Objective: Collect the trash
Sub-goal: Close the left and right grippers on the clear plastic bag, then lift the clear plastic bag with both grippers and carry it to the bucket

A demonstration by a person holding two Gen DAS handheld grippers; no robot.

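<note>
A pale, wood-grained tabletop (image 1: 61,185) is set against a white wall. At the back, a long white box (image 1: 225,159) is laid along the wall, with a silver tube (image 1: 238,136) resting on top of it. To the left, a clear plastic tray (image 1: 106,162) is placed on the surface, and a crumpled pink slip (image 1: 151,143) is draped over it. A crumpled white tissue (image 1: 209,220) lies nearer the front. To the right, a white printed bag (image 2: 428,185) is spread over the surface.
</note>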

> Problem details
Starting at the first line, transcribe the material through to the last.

> Completed exercise
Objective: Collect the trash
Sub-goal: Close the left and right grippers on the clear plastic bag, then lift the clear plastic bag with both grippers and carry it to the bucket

A demonstration by a person holding two Gen DAS handheld grippers; no robot.

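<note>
A pale, wood-grained tabletop (image 1: 61,185) is set against a white wall. At the back, a long white box (image 1: 225,159) is laid along the wall, with a silver tube (image 1: 238,136) resting on top of it. To the left, a clear plastic tray (image 1: 106,162) is placed on the surface, and a crumpled pink slip (image 1: 151,143) is draped over it. A crumpled white tissue (image 1: 209,220) lies nearer the front. To the right, a white printed bag (image 2: 428,185) is spread over the surface.
</note>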

The answer to this exercise has been written out completely.